By forcing it to implement the Items property, it now needs to either store an ImmutableArray of the entire matrix, or generate it each time the property is called, leading to significant memory or performance overhead.

So we must remove the Items Property from IMatrix.

We could have a new interface called IAccessableMatrix or something like that, with the Items property, and add a new overload to Matrix.Add which accepts an IAccessableMatrix.

However, in the end I decided that even this isn’t necessary. This property will only exist on a matrix if it has an implementation where every value is stored in a single ImmutableArray. At this point it’s hard to see what functionality it provides that can’t be had by deriving from Matrix. Even if it does, it’s unlikely you would be mixing and matching the two types that often - you would presumably either work mainly with one or the other. As such I felt that the interface was overkill.

Instead I decided that each implementation of IMatrix should be optimised for the types of Matrix it is most likely to be used with. Other than that it should make no assumptions about the underlying implementation of the IMatrix.

As such Matrix.Add has a specific overload accepting another Matrix as a parameter so it can use the Items property. It also does a type check when an IMatrix is passed in to see if it should use the Matrix overload instead.

It could do similar things for a diagonal matrix, or any other type of Matrix.

This provides another advantage. As discussed in my first post, C# does not support covariant return types. As such Matrix.Add(IMatrix addend) must return an IMatrix instead of a Matrix, since IMatrix.Add returns an IMatrix.

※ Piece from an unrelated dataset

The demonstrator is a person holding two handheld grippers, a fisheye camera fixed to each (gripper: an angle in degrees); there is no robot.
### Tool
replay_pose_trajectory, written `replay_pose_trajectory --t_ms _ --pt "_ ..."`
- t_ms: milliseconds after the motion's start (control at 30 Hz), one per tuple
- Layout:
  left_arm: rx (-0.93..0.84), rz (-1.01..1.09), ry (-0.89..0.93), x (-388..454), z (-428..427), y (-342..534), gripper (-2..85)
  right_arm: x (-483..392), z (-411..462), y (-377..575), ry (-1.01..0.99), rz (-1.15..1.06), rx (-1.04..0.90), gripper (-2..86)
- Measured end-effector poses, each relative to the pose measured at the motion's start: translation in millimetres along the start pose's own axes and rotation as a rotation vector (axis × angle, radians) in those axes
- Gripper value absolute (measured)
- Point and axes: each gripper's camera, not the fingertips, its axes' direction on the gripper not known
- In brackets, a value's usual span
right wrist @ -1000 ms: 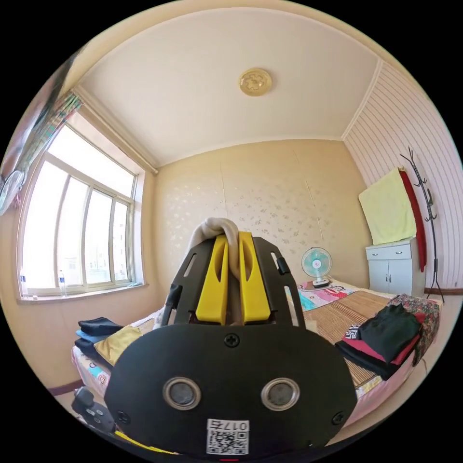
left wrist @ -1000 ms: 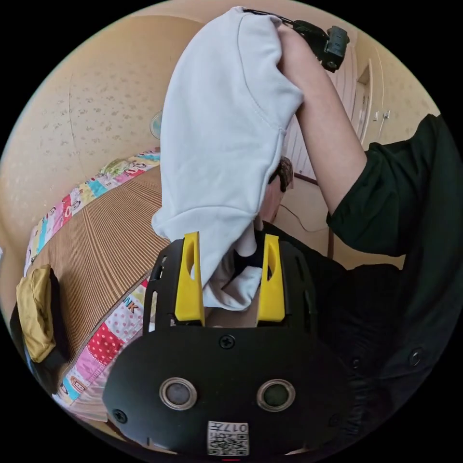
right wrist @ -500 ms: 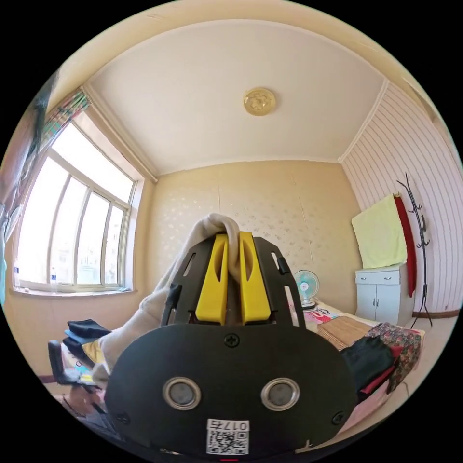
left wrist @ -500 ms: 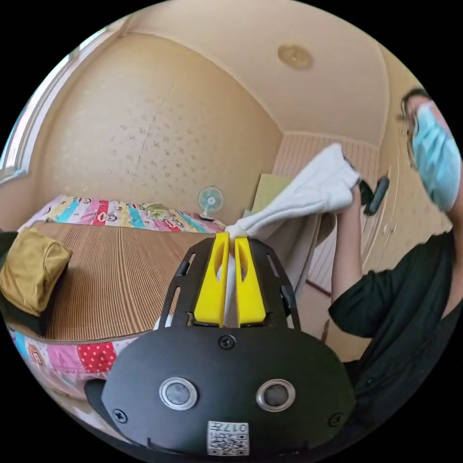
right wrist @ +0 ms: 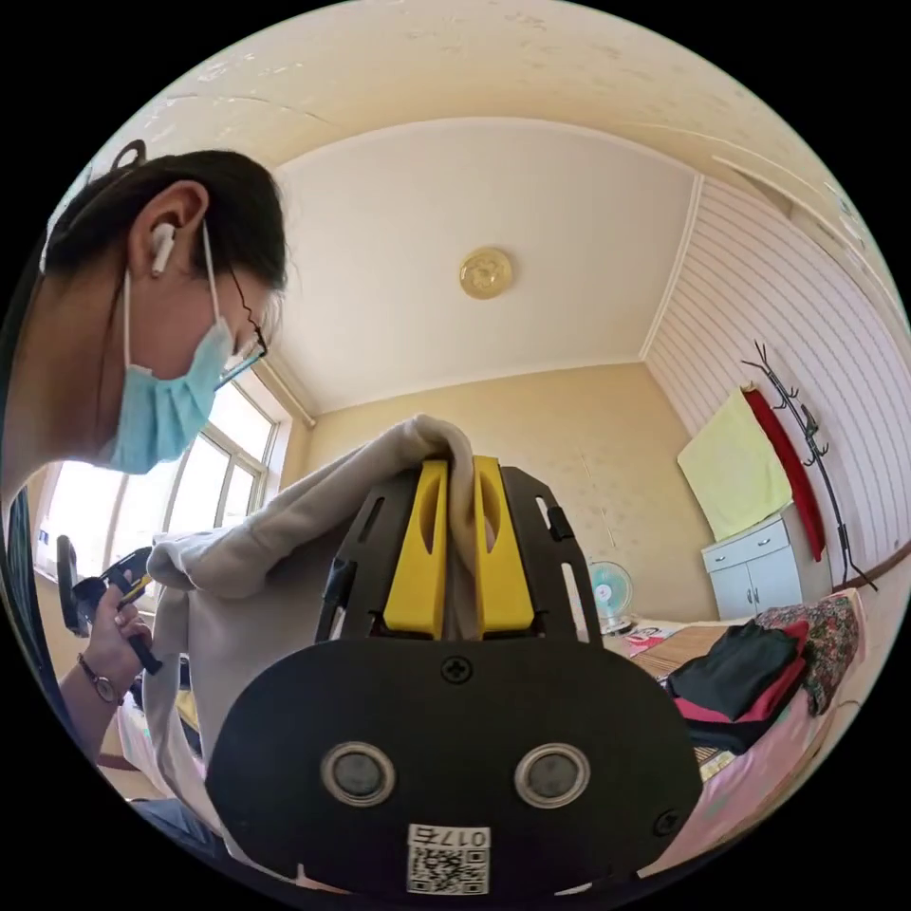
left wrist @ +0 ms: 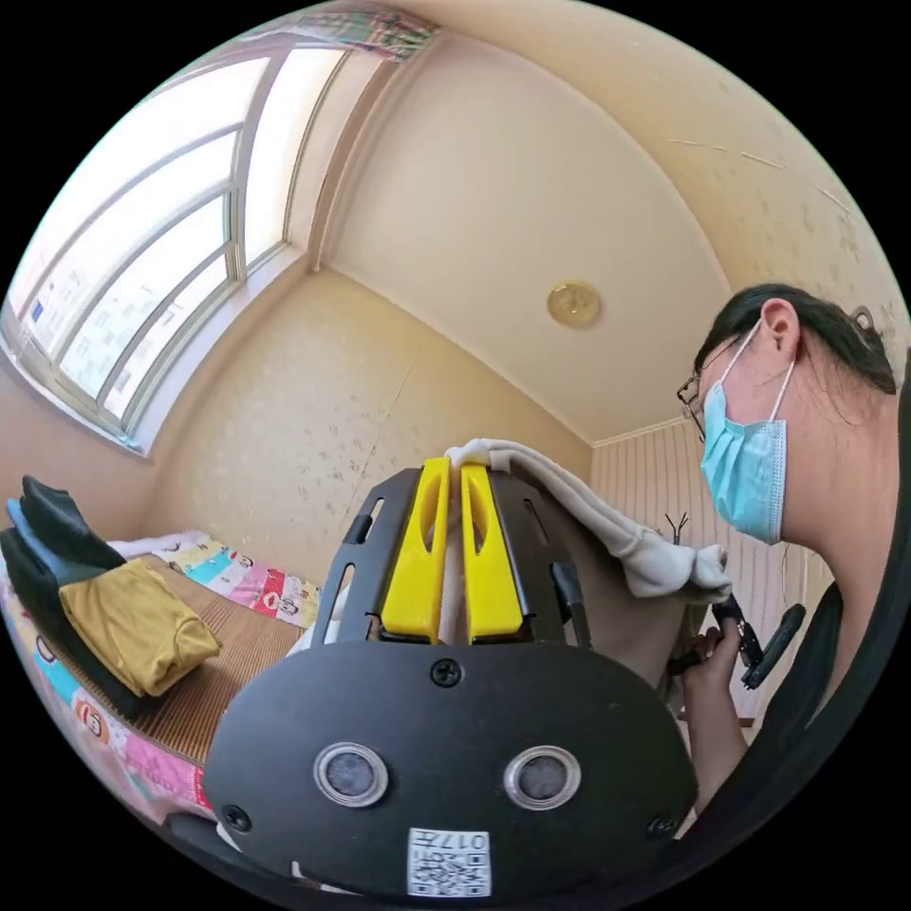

However Matrix.Add(Matrix addend) is not an implementation of IMatrix.Add, so can return whatever it wants - in this case a Matrix. This is useful as Matrix has some functionality - like Items - that IMatrix doesn’t. It also means that we don’t have to use virtual dispatch when calling a method on Matrix, like we would if we were calling it on an IMatrix. This can significantly increase performance, not least since short methods can now be inlined by the Jitter.